Even though run flat tires have been around in production vehicles since 1994, the adoption as a mainstream replacement for conventional tires has been slow for many reasons. A top complaint is in regards to price. On average, run flat tires are about one third more expensive than regular tires. Sheri Hermann, Communication Coordinator from Continental Tire tells us “run flat tires provide convenience to a consumer, but conventional tires are typically lower in cost and have better ride qualities.”
That’s not the only complaint though. While the reduced weight of carrying around a spare might seem like an advantage, run flat tires also have an impact on your fuel economy. Thanks to the tires being heavier and thicker they can reduce fuel economy by 1-2%. Also, due to the stiffer and heavier design, the run flat doesn’t quite perform like its price would indicate. They can often be harsh on the road and don’t provide a lot of grip in low temperatures.
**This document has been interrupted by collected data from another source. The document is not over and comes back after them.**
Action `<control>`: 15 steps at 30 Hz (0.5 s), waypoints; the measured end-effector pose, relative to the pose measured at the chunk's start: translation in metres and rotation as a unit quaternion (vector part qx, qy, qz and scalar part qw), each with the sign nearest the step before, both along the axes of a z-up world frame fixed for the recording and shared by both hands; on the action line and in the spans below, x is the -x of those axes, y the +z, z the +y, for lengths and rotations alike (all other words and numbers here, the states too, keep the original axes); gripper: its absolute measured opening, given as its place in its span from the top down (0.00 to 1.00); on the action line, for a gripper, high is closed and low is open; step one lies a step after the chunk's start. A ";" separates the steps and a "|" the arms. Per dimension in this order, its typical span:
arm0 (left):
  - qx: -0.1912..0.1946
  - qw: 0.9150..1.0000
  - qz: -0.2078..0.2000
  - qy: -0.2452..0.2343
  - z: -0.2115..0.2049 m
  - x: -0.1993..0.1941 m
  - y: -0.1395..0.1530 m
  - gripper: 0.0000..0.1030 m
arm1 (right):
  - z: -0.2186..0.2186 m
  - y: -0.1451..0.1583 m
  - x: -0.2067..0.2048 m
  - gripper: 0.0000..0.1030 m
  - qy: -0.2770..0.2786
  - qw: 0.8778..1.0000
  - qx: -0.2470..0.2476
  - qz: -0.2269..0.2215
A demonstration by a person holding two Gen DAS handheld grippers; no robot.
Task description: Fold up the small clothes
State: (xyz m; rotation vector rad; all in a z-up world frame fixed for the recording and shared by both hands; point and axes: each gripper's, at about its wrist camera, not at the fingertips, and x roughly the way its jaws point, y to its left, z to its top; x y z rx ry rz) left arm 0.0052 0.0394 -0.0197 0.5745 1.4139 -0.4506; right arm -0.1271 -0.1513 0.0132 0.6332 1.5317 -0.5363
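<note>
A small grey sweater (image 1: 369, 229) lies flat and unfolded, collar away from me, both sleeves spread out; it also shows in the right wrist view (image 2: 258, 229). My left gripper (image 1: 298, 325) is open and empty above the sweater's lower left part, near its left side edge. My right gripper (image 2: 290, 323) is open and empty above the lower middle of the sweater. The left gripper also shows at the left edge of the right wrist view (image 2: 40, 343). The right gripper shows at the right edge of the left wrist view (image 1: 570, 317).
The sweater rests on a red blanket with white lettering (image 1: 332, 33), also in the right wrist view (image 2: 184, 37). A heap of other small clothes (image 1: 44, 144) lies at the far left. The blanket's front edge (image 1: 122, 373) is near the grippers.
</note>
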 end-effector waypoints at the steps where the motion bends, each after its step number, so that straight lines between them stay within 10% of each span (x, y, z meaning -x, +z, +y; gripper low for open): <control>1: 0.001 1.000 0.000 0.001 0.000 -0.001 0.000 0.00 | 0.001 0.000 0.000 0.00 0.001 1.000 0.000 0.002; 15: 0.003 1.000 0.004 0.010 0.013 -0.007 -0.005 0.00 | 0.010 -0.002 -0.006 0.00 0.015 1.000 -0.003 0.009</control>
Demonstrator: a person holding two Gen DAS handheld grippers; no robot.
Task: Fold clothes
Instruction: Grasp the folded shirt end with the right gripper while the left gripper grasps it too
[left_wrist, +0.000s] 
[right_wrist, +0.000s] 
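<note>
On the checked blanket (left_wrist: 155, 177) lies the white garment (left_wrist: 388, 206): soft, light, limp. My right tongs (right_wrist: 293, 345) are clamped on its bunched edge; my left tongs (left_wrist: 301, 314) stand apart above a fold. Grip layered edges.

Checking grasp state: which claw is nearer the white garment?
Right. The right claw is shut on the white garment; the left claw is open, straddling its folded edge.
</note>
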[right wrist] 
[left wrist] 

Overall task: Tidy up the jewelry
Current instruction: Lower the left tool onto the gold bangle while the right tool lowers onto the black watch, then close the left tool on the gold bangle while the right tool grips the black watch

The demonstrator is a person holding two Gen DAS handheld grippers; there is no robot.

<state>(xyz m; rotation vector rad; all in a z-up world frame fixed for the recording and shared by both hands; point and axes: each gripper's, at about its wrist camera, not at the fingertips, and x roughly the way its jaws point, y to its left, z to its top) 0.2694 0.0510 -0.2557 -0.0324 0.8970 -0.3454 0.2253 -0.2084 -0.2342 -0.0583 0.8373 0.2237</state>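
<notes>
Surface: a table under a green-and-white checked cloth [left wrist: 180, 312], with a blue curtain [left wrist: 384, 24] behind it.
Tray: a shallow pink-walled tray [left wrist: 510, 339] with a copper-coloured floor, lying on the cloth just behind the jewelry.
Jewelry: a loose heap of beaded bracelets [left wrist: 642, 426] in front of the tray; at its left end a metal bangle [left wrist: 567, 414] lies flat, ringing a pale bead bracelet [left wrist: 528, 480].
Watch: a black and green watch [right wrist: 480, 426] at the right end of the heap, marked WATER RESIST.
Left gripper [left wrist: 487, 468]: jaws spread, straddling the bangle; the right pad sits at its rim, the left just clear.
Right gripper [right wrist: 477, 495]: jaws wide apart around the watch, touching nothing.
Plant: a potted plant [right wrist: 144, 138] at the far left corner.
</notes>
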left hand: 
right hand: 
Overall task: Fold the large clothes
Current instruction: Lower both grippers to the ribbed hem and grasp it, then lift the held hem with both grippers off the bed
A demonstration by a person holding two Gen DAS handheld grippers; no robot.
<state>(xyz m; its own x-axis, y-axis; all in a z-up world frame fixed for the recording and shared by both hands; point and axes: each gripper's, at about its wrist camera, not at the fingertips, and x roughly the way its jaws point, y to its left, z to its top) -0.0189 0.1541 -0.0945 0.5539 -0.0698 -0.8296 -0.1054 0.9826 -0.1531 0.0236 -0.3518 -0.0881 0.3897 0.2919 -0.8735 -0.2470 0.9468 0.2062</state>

Lastly, when you do get a puncture, or lose tire pressure, it’s not quite as easy to get them repaired. While some run flat tires can be repaired, they need to spend some time off the rim, and need to be inspected to ensure they can be fixed. If they can’t, it’s time to buy new tires. Conversely, most punctures on a conventional tire can be fixed with a simple repair kit that costs just a few dollars.
Despite these obstacles and concerns, run flat tires are increasingly becoming standard equipment on new cars and the reasons are simple: safety and peace of mind. Not only do run flats ease concerns, but they make a vehicle easier to control in the case of a tire blow out.
Why Are Automakers using them?
Monty Roberts from BMW Product and Technology communications tells us that run flat tires are standard on most BMW models with the exception of some BMW M Models. He said specifically that run flat tires have several advantages and that they “Support BMW’s EfficientDynamics Strategy by eliminating the extra weight of the spare tire, jack and tools in the vehicle for better balance, dynamic handling and fuel efficiency.”
When asked about the criticism of run flat tires Roberts said “run flat tires by their design do have stiffer sidewalls than conventional tires, however, all current BMW models that use run flat tires have suspensions that were significantly developed for use with this technology.” He added “These suspensions have been developed and tuned for the best possible ride comfort. The safety benefits of run flat tires are so significant as to outweigh any possible trade-offs.”
When asked if owners could or should swap out their run flats either when a replacement tire is needed or because they’re looking for added performance, Roberts was unequivocal. “We do not recommend replacing run flat tires with conventional tires,” he said, “that deviates away from the original design, safety and suspension calibration technology that the run flats were originally designed for.”